Os membros do corpo eleitoral da Bolívia, que autorizou a candidatura do presidente do país, Evo Morales, para as primárias anteriores às eleições de 2019, foram criminalmente denunciados por deputados da oposição, com acusações de corrupção e violação do dever.

Os deputados Wilson Santamaría e Rafael Quispe, da Unión Democratico (UD), que haviam desafiado sem sucesso a candidatura de Morales, e Yesenia Yarhui, do Partido Democrata Cristão (PDC), assinaram a queixa apresentada na Procuradoria Geral do Estado.

Os acusados são quatro dos seis membros do Tribunal Superior Eleitoral da Bolívia, que votaram a favor do participação do presidente Morales como candidato do governo pelo Movimento para o Socialismo (MAS) para as primárias em 27 de janeiro, antes das eleições gerais de outubro. 2019.

Os queixosos acusam estes membros, incluindo a presidente do tribunal, María Eugenia Choque, de falta de transparência e independência, tendo votado “clandestinamente” no dia 4 de Dezembro numa reunião à noite e fora da sede do órgão eleitoral.

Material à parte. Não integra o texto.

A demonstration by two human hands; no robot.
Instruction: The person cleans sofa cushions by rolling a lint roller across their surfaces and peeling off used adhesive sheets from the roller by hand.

Além disso, descrevem como “ilegal” a decisão deste órgão, que se baseia em uma decisão do Tribunal Constitucional da Bolívia que, em 2017, endossou o direito de reeleição indefinida no país.

Bolivianos protestam contra a reeleição do cocaleiro Evo Morales

Os oponentes entendem que incorreram entre outros crimes, de irem contra a Constituição e as leis do país que limitam os mandatos consecutivos a dois, pelos quais eles pedem prisão preventiva e o início de um processo judicial.

Os opositores entendem que incorreram, entre outros, em um crime contra a Constituição e as leis do país que limitam os mandatos consecutivos a dois, pelos quais pedem prisão preventiva e o início de um processo judicial (Reuters).

Santamaría e Quisque foram alguns dos adversários que desafiaram sem sucesso a candidatura de Morales, dentro de um movimento de partidos e grupos de cidadãos que exige respeito à Constituição e um referendo que em 2016 rejeitou uma reforma constitucional para eliminar o limite de mandatos.

Morales, no poder desde 2006, já estava qualificado para um terceiro mandato para estabelecer o constitucional que seu primeiro não contava porque em 2009 a Bolívia foi refundada da República para o Estado Plurinacional.

O líder se tornou o presidente com mais tempo no poder em seu país e para vencer as próximas eleições, ele governaria até 2025, o bicentenário da independência da Bolívia.